Entre nous, je ne crois pas. On ne me reconnaîtra avec mon visage enrubanné. Il n’y a plus qu’à retourner dans la Cité Interdite. Je me dirige rapidement vers le lieu où je dois récupérer le chariot avec les jarres d’excréments vides… Je sens que je vais encore aimer cette partie de la mission.
De capitaine d’un destroyer de la Shinra à assassin dans des jarres de merdes. Je suis même sûr que Francis serait déjà plaqué au sol, assommé par les rires, s’il entendait cette histoire des plus… Ridicules. Enfin, un homme est mort quand même mais… Je ne vais pas nier que cela ne me dérange pas outre mesure.
Je suis surtout mal à l’aise vis-à-vis de Huayan… Si elle l’apprend, je suis potentiellement mort.
Je vais donc rejoindre mon complice et celui du Prince.
« Alors ? Mission accomplie ?
- Tais-toi et laisse-moi monter.
- Ça marche, vas-y je t’ai gardé la même. »
Formidable.
Je monte dans le chariot et je me range gentiment sans me plaindre. Au moment où l’eunuque referme, je remarque un détail qui m’étreint la poitrine comme jamais : un corbeau sur une branche d’un arbre proche.
Je me retrouve dans les ténèbres avec ce doute : est-ce un corbeau « normal » ou est-ce un agent de la Dame de Chengdu ? Qu’est-ce qui va se passer si elle l’apprend ? Suis-je déjà mort ?
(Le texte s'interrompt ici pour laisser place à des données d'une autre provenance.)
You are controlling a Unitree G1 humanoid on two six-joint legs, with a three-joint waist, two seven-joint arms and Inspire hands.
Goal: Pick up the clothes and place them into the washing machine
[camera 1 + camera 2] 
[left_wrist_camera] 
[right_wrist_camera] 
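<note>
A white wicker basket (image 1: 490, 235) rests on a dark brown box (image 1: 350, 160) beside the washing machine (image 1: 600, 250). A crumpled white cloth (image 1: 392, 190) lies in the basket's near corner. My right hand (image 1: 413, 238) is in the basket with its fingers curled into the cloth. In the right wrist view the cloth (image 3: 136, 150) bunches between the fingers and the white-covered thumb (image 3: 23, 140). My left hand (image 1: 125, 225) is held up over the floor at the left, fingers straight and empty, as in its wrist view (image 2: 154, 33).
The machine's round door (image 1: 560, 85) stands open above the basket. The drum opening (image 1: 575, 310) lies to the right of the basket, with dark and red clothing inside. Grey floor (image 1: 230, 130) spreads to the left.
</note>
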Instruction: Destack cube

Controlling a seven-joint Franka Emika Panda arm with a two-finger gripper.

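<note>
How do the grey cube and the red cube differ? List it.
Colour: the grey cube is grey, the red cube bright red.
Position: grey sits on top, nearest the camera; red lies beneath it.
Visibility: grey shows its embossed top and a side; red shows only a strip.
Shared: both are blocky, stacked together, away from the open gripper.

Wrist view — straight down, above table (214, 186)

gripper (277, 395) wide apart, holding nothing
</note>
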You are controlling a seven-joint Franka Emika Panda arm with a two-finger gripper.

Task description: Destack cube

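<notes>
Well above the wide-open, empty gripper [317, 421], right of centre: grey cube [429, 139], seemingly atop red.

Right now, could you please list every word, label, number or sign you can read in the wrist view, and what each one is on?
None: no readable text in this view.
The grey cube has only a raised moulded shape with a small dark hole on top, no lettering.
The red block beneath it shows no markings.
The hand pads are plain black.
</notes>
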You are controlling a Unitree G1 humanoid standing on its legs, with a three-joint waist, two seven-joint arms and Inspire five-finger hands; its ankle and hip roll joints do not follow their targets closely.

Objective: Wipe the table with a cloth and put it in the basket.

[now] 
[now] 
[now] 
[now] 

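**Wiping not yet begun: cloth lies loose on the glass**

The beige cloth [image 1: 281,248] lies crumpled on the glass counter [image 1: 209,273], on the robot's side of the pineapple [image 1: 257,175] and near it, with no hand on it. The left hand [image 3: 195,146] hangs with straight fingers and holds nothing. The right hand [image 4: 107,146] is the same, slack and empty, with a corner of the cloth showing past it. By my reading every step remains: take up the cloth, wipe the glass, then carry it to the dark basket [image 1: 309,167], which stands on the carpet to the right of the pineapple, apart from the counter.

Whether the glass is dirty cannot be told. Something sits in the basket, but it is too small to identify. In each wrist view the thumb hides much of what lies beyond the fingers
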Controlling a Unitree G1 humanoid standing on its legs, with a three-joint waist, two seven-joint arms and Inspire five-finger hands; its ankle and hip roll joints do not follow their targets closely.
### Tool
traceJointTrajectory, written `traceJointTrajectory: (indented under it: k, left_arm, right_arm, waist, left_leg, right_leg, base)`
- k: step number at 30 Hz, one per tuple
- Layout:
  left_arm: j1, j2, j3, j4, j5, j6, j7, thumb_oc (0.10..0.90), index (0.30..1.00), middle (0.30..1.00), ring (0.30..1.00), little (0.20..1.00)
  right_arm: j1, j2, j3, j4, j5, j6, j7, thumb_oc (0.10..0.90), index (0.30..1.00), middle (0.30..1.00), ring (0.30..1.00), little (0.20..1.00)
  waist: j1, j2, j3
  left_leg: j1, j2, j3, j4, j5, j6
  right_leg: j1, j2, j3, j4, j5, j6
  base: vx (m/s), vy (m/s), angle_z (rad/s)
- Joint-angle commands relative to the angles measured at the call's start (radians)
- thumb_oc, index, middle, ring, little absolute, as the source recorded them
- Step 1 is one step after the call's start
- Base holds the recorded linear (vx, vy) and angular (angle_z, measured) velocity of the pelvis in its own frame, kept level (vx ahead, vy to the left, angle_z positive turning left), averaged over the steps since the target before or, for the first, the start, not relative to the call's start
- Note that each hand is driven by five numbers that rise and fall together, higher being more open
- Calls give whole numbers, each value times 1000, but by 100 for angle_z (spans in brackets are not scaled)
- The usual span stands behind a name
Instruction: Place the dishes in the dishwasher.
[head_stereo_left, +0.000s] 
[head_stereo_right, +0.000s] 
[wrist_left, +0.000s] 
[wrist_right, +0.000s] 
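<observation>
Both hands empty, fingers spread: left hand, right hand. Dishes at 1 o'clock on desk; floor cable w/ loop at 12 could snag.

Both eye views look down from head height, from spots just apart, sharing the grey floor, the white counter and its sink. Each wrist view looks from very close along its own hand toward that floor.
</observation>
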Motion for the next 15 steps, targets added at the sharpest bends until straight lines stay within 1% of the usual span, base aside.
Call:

Puis je repense au pacte que nous avons fait… Non. Ce n’est pas aussi facile que je l’espérais pour des raisons que je n’attendais pas…
Je vais rentrer et écrire une série de rapports… Même si certains sont faux, cela me permet de faire bonne figure… En espérant que cette saleté de vermine aérienne ne soit pas un espion.